Любка в сердцах завертела колесиком, ища другую частоту. В какой-то момент сквозь политическое громогласие прорвалась приятная музыка из «Лебединого озера». Успокоившись на этом, Любка сварила овсянки, намешала туда сырого фарша и выпустила из комнаты Мулю.

Муля вошла со степенным и даже немного оскорбленным достоинством. Ощерив зубки, она выела из овсянки весь мясной фарш и, переваливаясь, затрусила к двери.

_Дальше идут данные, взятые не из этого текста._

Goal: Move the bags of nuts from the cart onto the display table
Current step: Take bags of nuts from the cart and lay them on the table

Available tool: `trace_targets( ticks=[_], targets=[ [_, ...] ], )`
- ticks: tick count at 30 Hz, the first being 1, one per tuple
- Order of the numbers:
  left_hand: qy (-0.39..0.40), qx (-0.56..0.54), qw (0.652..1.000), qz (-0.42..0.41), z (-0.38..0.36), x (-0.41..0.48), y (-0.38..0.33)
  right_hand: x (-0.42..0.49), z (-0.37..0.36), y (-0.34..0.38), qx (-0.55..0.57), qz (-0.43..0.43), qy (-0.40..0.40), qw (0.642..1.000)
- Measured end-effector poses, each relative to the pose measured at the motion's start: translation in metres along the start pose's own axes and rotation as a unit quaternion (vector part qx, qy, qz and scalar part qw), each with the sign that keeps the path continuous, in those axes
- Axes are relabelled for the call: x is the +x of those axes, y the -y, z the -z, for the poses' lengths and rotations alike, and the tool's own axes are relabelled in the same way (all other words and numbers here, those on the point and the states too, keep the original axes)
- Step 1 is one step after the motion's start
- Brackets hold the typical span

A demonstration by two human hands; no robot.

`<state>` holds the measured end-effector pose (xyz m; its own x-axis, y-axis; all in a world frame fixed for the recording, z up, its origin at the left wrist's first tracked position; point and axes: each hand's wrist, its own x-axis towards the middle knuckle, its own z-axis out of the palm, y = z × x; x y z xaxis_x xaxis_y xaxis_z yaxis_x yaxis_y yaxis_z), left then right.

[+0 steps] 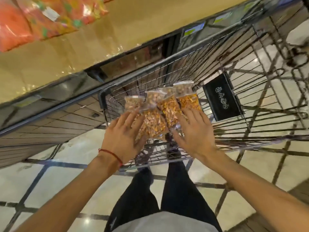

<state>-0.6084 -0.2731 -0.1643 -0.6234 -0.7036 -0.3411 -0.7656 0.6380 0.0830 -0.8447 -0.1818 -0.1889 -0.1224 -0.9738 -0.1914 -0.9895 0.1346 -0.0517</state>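
Over the wire cart (197, 67), both hands press from the two sides on a bunch of clear bags of nuts (160, 111). Left hand (122, 136) has its fingers spread flat on the left bags, and the right hand (194, 131) does the same on the right bags, so the bags are squeezed between them. Beside the cart is the yellow display table (117, 30), with bright orange bags (33, 19) on it.
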Motion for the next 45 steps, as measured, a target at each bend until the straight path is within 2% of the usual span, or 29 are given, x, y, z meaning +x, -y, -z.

Глаза у нее поблескивали, как от маслица.

Любка со вздохом поменяла рабочий халат на не очень замызганный, затянула на Муле ошейник и вышла с ней во двор. У подъезда стоял Артем сотоварищи и Валентин Сергеевич — сосед с четвертого этажа. Все курили.

— Вот тебе, бабушка, и Юрьев день, — говорил один из эскулапов, когда Любка выходила из парадного.

— Подождите, Саша! — непонятно нервничая и отчаянно разминая сигарету перебивал Валентин Сергеевич. — Не стоит так сразу… Может быть, общая ситуация изменится к лучшему… Вот вы представьте себе; я кандидат наук, имею публикации, а зарабатываю меньше, чем какая-нибудь студентка, которая приходит ко мне на пересдачу. А она просто девочка на телефоне в кооперативе.

— Я не знаю, сколько вы теперь будете получать, Валентин Сергеевич, — со знанием дела ухмыльнулся медик, — но знаю, что будете преподавать.